Dr Firass Abiad: We have witnessed two attacks, one on the 17th and one on the 18th. The total casualty count up to now, we’re reporting 37 deaths. That’s including an eight-year-old female child and an 11-year-old male child. We also are reporting around 2,930 casualties. We have around 300 of those who are still in critical conditions, and up to now, we have performed over 1,000 operations. Most of the casualties that we witnessed on the first day were mainly in the face and affecting the eyes and the hand. A large number of those patients ended up losing their eyesight and also the function of at least one of their hands.
Matt Frei: These are really terrible numbers. When was the last time that your health system faced such a critical challenge?
Dr Firass Abiad: I think the Lebanese health system, to be honest, ever since the financial crisis started, has been under a lot of strain. We had the financial crisis, then Covid, then we had Beirut blasts, where this was the third non-nuclear explosion in history. This is coming now at a very difficult time for Lebanon.
Matt Frei: The Israelis have not admitted to doing this attack, but everyone is pointing the finger at them and they frankly haven’t denied it. Do you agree with Hassan Nasrallah, the leader of Hezbollah, that this is a declaration of war against your country?
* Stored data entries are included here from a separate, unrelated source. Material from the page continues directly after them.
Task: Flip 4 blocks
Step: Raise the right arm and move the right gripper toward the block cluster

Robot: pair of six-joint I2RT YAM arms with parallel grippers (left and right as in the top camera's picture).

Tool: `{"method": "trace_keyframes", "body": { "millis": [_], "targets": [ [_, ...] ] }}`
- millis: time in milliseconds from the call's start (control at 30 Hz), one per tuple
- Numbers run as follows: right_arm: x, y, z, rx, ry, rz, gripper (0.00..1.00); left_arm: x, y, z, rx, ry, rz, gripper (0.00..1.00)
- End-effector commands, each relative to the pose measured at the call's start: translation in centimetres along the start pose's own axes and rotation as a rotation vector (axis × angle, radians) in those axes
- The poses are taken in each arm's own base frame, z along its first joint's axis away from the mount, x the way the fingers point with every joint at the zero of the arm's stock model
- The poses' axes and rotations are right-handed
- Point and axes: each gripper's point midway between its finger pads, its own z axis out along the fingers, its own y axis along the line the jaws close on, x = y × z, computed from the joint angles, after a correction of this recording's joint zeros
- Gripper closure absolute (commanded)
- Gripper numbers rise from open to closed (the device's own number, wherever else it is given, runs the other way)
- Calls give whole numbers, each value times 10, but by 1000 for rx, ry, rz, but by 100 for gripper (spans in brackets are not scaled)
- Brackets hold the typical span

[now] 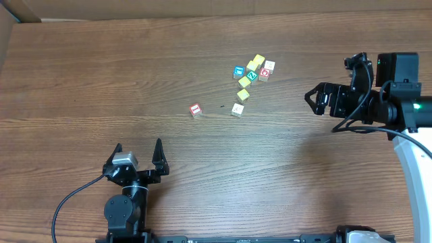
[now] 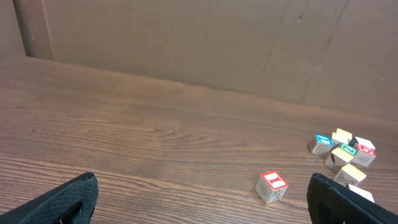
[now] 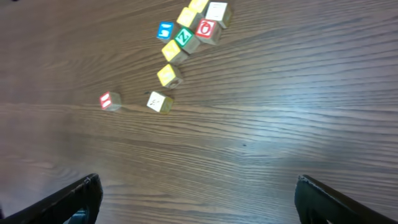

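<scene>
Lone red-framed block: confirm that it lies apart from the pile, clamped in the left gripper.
Not clamped. The lone red-framed block does lie apart from the pile, but it sits free on the table. The left gripper stands open and empty, short of it. The overhead view shows this.

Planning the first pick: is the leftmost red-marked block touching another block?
No, the leftmost red-marked block sits alone, with a clear gap between it and the nearest pale block.
</scene>
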Motion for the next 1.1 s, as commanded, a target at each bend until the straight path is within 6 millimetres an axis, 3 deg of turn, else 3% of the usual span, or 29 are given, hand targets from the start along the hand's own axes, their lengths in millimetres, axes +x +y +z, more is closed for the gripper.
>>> {"method": "trace_keyframes", "body": {
  "millis": [0,133,167,333,400,800,1067],
  "targets": [
    [-11,12,-8,-46,-34,-15,19,0,-4,0,19,-3,20,0],
    [-11,12,-8,-44,-34,-15,64,0,-4,0,19,-3,20,0],
    [-11,12,-8,-44,-33,-15,70,0,-4,0,19,-3,20,0],
    [-7,13,-6,-47,-17,-16,81,0,-4,0,19,-3,20,0],
    [-4,14,-2,-43,-5,-21,96,0,-4,0,19,-3,20,0],
    [10,20,33,-7,97,-68,93,0,-4,0,19,-3,20,0],
    [19,11,61,-12,188,-31,96,0,-4,0,19,-3,20,0]
  ]
}}
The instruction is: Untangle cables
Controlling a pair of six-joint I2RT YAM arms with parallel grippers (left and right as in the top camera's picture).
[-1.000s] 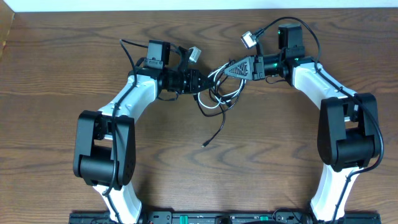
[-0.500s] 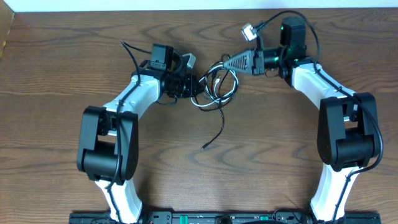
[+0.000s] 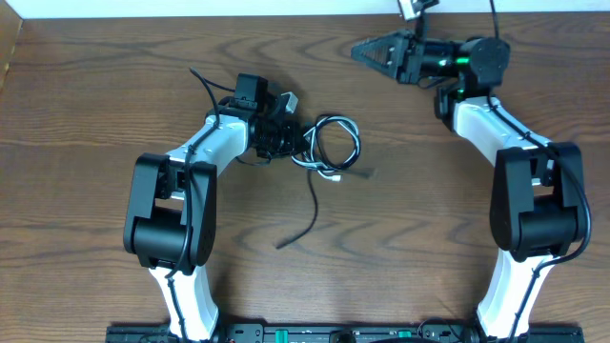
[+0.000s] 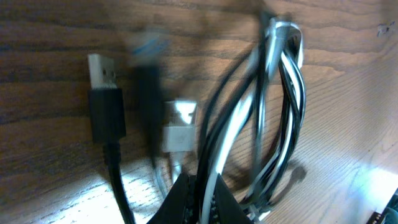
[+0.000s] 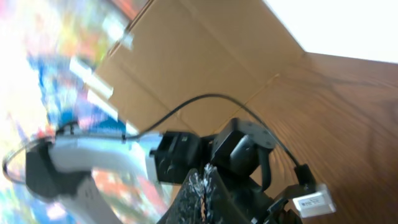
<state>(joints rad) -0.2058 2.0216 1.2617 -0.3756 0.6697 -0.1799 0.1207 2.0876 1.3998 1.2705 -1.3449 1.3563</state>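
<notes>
The cables (image 3: 334, 143) lie as a loose coil of white and black cords at the table's middle back. One black tail (image 3: 303, 214) trails toward the front. My left gripper (image 3: 297, 141) is shut on the coil's left side. In the left wrist view, white and black strands (image 4: 273, 106) run between its closed fingers (image 4: 180, 199). A black plug (image 4: 106, 93) and a white plug (image 4: 180, 124) lie on the wood beside them. My right gripper (image 3: 367, 50) hangs in the air at the back right, shut and empty, well away from the coil, its fingers (image 5: 214, 193) pressed together.
The wooden table (image 3: 429, 219) extends around both arms. A cardboard box (image 5: 205, 50) stands beyond the table's left end, seen past the left arm (image 5: 106, 149). The white back wall (image 3: 191, 8) borders the table's far edge.
The right gripper has left the coil and swung up and back to the right. The coil has dropped flat on the table, and its black tail has shifted left.
</notes>
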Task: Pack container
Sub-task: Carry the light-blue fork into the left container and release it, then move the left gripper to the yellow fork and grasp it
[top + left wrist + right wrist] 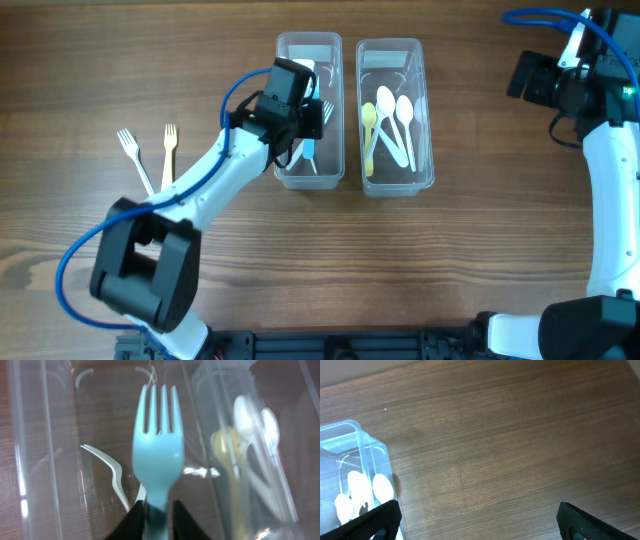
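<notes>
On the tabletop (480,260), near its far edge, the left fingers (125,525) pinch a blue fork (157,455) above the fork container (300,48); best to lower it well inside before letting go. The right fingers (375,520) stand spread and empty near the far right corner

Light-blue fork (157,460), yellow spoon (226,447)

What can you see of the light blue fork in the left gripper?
The light blue fork looks like smooth, slightly glossy plastic, with four tines and a broad neck. The jaws of the left gripper are shut on its handle, hiding the lower part. Its tines point away from the wrist camera, over the clear left container, where a white fork lies beneath it. Whether it touches either cannot be told.
</notes>
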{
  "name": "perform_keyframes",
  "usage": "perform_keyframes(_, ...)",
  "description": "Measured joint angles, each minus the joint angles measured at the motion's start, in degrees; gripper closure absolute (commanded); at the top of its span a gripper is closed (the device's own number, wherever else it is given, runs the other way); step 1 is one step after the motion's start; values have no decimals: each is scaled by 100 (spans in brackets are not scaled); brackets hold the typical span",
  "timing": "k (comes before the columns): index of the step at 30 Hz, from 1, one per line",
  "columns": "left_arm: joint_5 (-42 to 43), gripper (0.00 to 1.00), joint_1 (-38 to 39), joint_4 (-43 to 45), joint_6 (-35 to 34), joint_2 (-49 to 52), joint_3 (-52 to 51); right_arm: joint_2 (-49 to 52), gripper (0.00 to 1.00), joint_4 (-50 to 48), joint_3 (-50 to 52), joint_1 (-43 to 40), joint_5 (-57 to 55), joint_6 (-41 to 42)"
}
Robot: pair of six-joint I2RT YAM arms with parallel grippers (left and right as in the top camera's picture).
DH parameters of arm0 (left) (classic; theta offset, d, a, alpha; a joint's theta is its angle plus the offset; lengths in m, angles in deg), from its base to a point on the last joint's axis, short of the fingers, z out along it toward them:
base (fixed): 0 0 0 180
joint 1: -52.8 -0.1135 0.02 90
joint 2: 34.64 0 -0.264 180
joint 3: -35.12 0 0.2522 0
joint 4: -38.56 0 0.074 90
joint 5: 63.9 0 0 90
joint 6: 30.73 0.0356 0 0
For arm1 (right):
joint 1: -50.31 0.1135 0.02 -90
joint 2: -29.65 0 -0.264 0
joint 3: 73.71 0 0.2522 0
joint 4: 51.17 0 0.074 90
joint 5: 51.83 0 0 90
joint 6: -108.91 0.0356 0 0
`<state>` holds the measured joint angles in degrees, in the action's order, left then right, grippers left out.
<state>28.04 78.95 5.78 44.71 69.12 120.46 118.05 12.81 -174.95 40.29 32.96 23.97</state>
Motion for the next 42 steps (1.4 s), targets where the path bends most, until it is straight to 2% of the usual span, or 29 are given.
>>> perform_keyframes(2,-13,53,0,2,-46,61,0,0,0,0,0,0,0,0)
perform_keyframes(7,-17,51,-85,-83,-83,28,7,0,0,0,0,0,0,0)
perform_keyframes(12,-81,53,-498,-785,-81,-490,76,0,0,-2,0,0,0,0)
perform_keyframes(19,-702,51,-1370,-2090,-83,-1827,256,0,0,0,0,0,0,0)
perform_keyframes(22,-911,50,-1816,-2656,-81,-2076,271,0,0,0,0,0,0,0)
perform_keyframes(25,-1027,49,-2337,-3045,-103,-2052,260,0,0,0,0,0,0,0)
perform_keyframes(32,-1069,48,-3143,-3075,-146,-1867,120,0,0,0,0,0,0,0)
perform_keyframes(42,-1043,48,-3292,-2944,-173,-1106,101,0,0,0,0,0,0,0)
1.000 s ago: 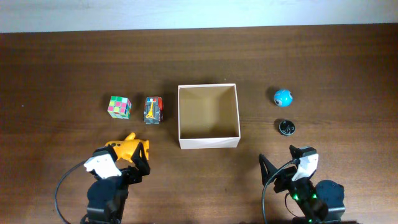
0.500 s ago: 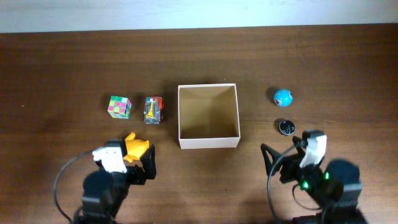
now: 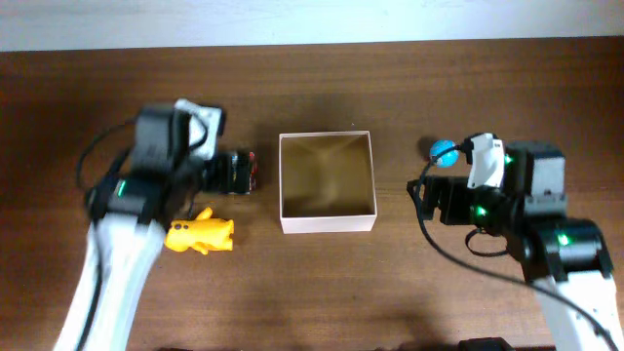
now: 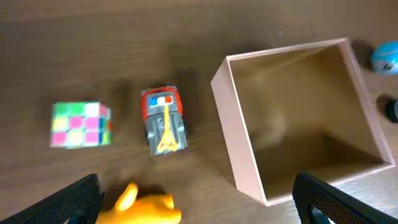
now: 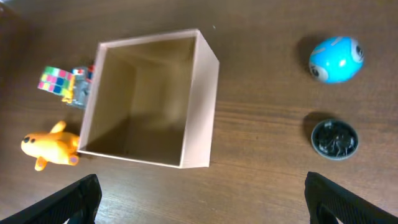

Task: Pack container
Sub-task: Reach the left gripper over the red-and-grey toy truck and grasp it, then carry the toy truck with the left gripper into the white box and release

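Observation:
The container (image 3: 327, 222) stands open-topped at the table's middle, and I see nothing inside it. It also shows in the left wrist view (image 4: 239, 149) and in the right wrist view (image 5: 199, 112). A yellow toy (image 3: 200, 235) lies left of its front. A toy car (image 4: 164, 119) and a colour cube (image 4: 81, 124) lie left of it, mostly hidden overhead by my left arm. A blue ball (image 3: 444, 152) and a black disc (image 5: 334, 138) lie to the right. My left gripper (image 4: 202, 211) is open above the yellow toy. My right gripper (image 5: 205, 208) is open and empty.
The dark wooden table (image 3: 322, 302) carries everything. A pale strip (image 3: 312, 19) runs along its back edge. Overhead, my right arm (image 3: 517, 210) covers the black disc, and cables hang from both arms.
Both arms have lifted from the front edge and swung toward the table's back. The left arm now covers the cube and car. The yellow toy lies uncovered.

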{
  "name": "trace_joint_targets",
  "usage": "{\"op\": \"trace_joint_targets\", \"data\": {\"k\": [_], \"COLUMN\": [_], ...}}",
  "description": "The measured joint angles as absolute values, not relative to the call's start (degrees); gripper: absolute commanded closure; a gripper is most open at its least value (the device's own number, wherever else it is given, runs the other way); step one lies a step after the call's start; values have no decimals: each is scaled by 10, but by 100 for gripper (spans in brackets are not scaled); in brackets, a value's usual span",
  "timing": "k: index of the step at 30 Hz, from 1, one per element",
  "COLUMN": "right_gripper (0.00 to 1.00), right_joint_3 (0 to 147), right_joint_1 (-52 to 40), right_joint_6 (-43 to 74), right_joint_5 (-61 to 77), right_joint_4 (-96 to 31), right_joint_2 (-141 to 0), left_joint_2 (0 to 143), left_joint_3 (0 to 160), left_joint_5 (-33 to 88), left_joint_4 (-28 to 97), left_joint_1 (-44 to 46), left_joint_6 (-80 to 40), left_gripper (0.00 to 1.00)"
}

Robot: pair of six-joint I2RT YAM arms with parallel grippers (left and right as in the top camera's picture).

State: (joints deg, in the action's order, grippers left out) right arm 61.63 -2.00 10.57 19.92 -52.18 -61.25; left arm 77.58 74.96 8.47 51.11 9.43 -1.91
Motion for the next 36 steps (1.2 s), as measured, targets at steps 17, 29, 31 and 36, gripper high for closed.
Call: {"op": "trace_joint_targets", "data": {"k": [17,29,31,36], "right_gripper": [1,1,1,1], "right_joint_3": [616,616,616,616], "right_joint_1": [90,90,90,90], "right_joint_6": [116,116,116,116], "right_joint_5": [179,179,179,179], "right_joint_4": [-609,-609,-609,-609], "right_joint_2": [-719,-719,-719,-719], "left_joint_2": [1055,1140,1142,1142], "left_joint_3": [797,798,798,801], "left_joint_5": [79,47,44,43], "left_joint_4": [499,469,469,464], "left_joint_1": [94,94,94,94], "left_joint_6": [-33,-46,-47,-48], "left_gripper": [0,22,33,47]}}
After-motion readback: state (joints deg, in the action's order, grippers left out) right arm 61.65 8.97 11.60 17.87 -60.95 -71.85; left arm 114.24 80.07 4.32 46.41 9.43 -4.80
Dr Firass Abiad: I don’t want to characterise it, but the position of the Lebanese government since day one has been that Lebanon does not want war. And I think that this is also the feeling amongst the vast majority of the Lebanese population. Now, having said that, clearly what we have witnessed in the last two days, this indiscriminate attack which affected a large number of civilians, people have seen the videos.
There were devices exploding in markets, on the streets, among people in their cars. We’ve had children, as I said, have died because of this. I think this is a major escalation. People are looking at it as a provocation, and I don’t think that this will help going to a diplomatic solution.
Matt Frei: Diplomacy couldn’t be further away from looking at the situation right now. And although there was no official declaration of war, does it feel like that to you? Does it feel like that to you that you are caught in the middle of a war between Hezbollah and the Israeli government?
Dr Firass Abiad: I don’t think that this is going to bring us into war, but definitely it is an escalation of an already very bad situation.
Matt Frei: Because also, while Mr Hassan Nasrallah was speaking, we could hear sonic booms of low-flying Israeli jets over the city of Beirut, where you’re speaking from. Those strikes are getting closer and closer to where you are right now.
Dr Firass Abiad: I must tell you that I’m a surgeon who practised in the final bits of the Lebanese civil war. And when I was doing rounds yesterday and the day before on hospitals and meeting people, the feeling I got is not a feeling of people in desperation or people in hopelessness or people scared. I got the feeling that these people I have a feeling of indignation.
Matt Frei: The Israelis want to sort out their situation in the north of their country, where there are 60,000 people who are unable to live in their homes because of artillery fire and missiles coming in from Hezbollah in southern Lebanon. Are you afraid that the Israelis are provoking this fight for their own reasons, for their own people, that that is what they’re determined to do and there’s not much you can do about it?
Dr Firass Abiad: I am worried that our health system, already under a lot of strain, might not be able to withstand further escalation and hostilities and further escalation, especially if we are talking about a ground war or a major escalation. But that doesn’t take away from the fact that there is a tit for tat. And these events that we are witnessing, unfortunately, send the wrong signals.